Minutes after hanging up the phone with Louise Harrison on Tuesday morning, I walked into a coffee shop and heard The Beatles' "Two of Us" jangling over a stereo in the background.

Back when I was on the Indiana State University basketball beat and I would mention such a confluence of unintended events in a postgame press conference, Sycamore Coach Royce Waltman enjoyed spotting my efforts to make sense of the obvious by saying, "That, Mark, is called irony."

But that moment Tuesday may have been more than ironic. Yes, Louise is the big sister of late Beatles lead guitarist George Harrison. And we did spend much of our half-hour talking about the music and lasting influence of that quartet she fondly calls "my kid brother's band." As she put it, the world still has "a deep connection to them." And then moments later, I swung that coffee shop door open only to hear Lennon and McCartney singing, "You and I have memories longer than the road that stretches out ahead."

In most situations, you'd have to call that irony. But with The Beatles, it's just validation that they remain inescapable.

Millions of fans share memories stretching four decades long. That bond will bring Louise to the Wabash Valley for a three-day stay next week. She'll speak about a variety of topics in a gathering at 7 p.m. Thursday, May 12 in the Zwermann Performing Arts Center on the Lincoln Trail College campus at Robinson, Ill.
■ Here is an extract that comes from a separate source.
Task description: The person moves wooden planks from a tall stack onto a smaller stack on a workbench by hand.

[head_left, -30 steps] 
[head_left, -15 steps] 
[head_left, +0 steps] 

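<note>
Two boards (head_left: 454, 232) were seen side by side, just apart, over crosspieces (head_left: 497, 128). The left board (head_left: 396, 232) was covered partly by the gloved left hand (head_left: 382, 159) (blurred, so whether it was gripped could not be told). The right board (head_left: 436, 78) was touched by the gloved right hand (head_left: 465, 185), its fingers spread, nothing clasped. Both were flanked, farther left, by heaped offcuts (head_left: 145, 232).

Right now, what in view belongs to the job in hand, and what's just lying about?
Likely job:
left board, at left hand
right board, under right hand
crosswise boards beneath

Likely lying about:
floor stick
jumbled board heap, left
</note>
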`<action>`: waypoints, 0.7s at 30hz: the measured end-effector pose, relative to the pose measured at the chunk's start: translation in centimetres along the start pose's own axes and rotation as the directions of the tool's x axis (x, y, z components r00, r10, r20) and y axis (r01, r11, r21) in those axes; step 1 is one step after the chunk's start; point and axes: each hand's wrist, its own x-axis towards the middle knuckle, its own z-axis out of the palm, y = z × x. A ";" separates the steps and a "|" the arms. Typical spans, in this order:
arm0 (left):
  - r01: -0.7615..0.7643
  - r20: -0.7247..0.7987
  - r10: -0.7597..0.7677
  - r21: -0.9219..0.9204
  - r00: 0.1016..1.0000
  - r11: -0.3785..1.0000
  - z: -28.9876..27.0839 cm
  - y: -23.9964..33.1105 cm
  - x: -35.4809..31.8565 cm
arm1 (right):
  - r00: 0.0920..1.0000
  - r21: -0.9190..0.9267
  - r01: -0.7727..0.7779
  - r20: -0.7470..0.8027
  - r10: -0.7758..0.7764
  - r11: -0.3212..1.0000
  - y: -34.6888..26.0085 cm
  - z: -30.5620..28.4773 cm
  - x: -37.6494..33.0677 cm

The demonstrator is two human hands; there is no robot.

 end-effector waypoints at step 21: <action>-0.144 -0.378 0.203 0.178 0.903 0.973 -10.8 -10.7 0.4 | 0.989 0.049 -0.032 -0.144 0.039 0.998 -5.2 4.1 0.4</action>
Two nights later, Louise will be in the audience in the Robinson Bowling Center, watching the band she now manages - the Liverpool Legends, a Beatles tribute act - play an 8 o'clock show on Saturday, May 14.

At age 73, she happily wears the title of "Mum to the Family of Beatle People." And she's been their American ambassador ever since she moved from Liverpool to Benton, Ill., shortly before John, Paul, George and Ringo invaded the United States in 1964. (Actually, George visited her there in 1963, before the rest of the band hit U.S. soil, and her old house where he once slept is now a historic landmark and a bed-and-breakfast.) It was Louise who wrote letters to their manager, Brian Epstein, trying to explain to him that getting on "The Ed Sullivan Show" was a big deal. Once Beatlemania exploded, she did Beatles updates on radio stations around the country in advance of their tour stops. And she answered a flood of fan mail for George, just as her parents did back in England.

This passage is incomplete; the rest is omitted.